He said that after he finished his first big scene in the first act, “I would run up to my room, and just collapse. I remember not being able to get up. I was drained, I was exhausted, I was destroyed. And then I start thinking, ‘Maybe this isn’t helping anything.’”

Then, he said, he realized that “just trusting the text” was a more practical way to get through the show. “It’s all there,” he said. “As long as I am committed to the text and I am present in the moment, that’s the most important thing.”

He also said that working on the physical aspects of his character helped him define the role more clearly. “There is this line in the show, ‘Nice coat, Connor. Very school-shooter chic,’” Mr. Faist said. “So, I thought: ‘Let’s commit. This is what this kid looks like, He’s either got a buzz cut or extremely long hair.’”

He added, “So, I grew my hair out for the role; I did these nails for the role,” looking down at his chipped nails, with the black polish he applied two weeks ago all but worn away. “This isn’t me. This isn’t Mike.”

And that brings him back to that disguise and that, when he walks out into the street after a show, people often expect to meet Connor Murphy and not Mike Faist.

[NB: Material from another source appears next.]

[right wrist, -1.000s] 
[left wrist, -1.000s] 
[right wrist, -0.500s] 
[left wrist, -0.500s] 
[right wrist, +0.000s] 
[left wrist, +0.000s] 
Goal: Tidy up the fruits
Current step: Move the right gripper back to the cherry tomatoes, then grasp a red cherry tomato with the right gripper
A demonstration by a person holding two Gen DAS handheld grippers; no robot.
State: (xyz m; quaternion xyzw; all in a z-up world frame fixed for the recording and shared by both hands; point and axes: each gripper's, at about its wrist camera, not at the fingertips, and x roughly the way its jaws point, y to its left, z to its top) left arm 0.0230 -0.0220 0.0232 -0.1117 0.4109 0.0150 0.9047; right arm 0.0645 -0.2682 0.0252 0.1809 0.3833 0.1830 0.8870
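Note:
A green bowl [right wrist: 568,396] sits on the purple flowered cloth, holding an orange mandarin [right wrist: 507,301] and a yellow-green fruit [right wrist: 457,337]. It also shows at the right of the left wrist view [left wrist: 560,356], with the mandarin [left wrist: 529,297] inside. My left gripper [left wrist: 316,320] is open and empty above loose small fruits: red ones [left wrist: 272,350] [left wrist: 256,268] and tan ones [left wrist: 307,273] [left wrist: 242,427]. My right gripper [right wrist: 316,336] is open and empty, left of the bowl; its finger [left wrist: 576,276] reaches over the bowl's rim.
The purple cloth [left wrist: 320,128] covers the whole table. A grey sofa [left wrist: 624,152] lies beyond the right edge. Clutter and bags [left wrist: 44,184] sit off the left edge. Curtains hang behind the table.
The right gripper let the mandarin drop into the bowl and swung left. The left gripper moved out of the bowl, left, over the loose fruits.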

“I really don’t like doing the autograph line because of that,” he said, “I feel that they are expecting something, or someone, that they just saw. And that isn’t me.”

He acknowledged that some of the young fans want to share their own stories with him or Ben Platt, who plays the title character, seeing the two as kindred spirits. “All we can say is, really, ‘Listen, we are not mental health experts. Obviously.’ But the more important thing is just to let them know, ‘I see you. I’m listening to you, and I hear you.’ That’s all that they are really looking for — someone to see them.”

“That’s what happened with the girl in the subway station,” he added. “She just wanted to me to see her.”

With that, and a glance at the time, Mr. Faist realized he had to go. The hat and sunglasses went back on, and he headed out the door and toward the subway.

There was another show to do.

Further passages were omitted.